* WHAT IS BEING ASKED:
Set down the material exactly, keeping every line whole.

*** RECORDED INFORMATION Section Begins ***

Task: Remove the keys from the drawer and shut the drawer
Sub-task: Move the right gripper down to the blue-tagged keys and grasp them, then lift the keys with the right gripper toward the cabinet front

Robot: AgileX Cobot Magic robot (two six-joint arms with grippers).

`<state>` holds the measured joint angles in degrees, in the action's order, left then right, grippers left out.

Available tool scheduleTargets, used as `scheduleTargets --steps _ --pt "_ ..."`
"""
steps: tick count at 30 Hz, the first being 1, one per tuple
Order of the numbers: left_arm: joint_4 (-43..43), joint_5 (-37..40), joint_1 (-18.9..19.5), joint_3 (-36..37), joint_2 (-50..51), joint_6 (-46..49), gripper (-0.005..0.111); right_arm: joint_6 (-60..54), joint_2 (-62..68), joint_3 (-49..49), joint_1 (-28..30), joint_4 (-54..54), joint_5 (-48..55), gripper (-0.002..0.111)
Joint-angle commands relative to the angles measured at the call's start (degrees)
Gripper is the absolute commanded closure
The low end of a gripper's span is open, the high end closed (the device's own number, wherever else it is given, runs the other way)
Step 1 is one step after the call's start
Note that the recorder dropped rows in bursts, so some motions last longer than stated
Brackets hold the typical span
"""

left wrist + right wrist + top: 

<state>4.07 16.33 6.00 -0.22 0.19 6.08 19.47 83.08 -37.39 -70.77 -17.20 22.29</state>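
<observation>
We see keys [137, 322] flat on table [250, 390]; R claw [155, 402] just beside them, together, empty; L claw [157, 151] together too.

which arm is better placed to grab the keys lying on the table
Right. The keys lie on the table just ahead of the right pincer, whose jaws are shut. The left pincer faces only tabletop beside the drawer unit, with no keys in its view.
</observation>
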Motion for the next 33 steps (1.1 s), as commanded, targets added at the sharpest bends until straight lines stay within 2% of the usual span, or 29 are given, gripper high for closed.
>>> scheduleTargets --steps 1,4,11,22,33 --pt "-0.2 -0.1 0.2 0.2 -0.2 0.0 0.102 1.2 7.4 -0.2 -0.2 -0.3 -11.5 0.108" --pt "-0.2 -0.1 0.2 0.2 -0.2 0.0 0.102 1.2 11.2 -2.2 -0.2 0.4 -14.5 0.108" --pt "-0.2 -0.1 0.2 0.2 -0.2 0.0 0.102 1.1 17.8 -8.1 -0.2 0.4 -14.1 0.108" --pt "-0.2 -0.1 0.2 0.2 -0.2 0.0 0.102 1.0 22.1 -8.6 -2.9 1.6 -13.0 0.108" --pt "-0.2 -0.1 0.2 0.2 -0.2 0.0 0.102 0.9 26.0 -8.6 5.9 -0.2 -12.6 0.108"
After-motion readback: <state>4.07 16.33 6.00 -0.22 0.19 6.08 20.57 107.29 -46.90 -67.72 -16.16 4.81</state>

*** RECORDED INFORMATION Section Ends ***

* EXERCISE OUTPUT:
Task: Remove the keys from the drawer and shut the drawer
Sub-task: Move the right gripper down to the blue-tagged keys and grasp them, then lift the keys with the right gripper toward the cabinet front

Robot: AgileX Cobot Magic robot (two six-joint arms with grippers).

`<state>` holds the measured joint angles in degrees, in the action's order, left then right, grippers left out.

Available tool scheduleTargets, used as `scheduleTargets --steps _ --pt "_ ..."`
"""
steps: tick count at 30 Hz, the first being 1, one per tuple
Order of the numbers: left_arm: joint_4 (-43..43), joint_5 (-37..40), joint_1 (-18.9..19.5), joint_3 (-36..37), joint_2 (-50..51), joint_6 (-46..49), gripper (-0.005..0.111); right_arm: joint_6 (-60..54), joint_2 (-62..68), joint_3 (-49..49), joint_1 (-28..30), joint_4 (-54..54), joint_5 (-48..55), gripper (-0.002..0.111)
Joint-angle commands relative to the angles measured at the call's start (degrees)
Gripper is the absolute commanded closure
The low end of a gripper's span is open, the high end closed (the device's own number, wherever else it is given, runs the other way)
Step 1 is one step after the call's start
Note that the recorder dropped rows in bursts, so some motions last longer than stated
Brackets hold the typical span
"""

left wrist + right wrist + top: 

<state>4.07 16.33 6.00 -0.22 0.19 6.08 19.47 83.08 -37.39 -70.77 -17.20 22.29</state>
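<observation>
We see keys [137, 322] flat on table [250, 390]; R claw [155, 402] just beside them, together, empty; L claw [157, 151] together too.

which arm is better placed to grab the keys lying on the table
Right. The keys lie on the table just ahead of the right pincer, whose jaws are shut. The left pincer faces only tabletop beside the drawer unit, with no keys in its view.
</observation>
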Motion for the next 33 steps (1.1 s), as commanded, targets added at the sharpest bends until straight lines stay within 2% of the usual span, or 29 are given, gripper high for closed.
>>> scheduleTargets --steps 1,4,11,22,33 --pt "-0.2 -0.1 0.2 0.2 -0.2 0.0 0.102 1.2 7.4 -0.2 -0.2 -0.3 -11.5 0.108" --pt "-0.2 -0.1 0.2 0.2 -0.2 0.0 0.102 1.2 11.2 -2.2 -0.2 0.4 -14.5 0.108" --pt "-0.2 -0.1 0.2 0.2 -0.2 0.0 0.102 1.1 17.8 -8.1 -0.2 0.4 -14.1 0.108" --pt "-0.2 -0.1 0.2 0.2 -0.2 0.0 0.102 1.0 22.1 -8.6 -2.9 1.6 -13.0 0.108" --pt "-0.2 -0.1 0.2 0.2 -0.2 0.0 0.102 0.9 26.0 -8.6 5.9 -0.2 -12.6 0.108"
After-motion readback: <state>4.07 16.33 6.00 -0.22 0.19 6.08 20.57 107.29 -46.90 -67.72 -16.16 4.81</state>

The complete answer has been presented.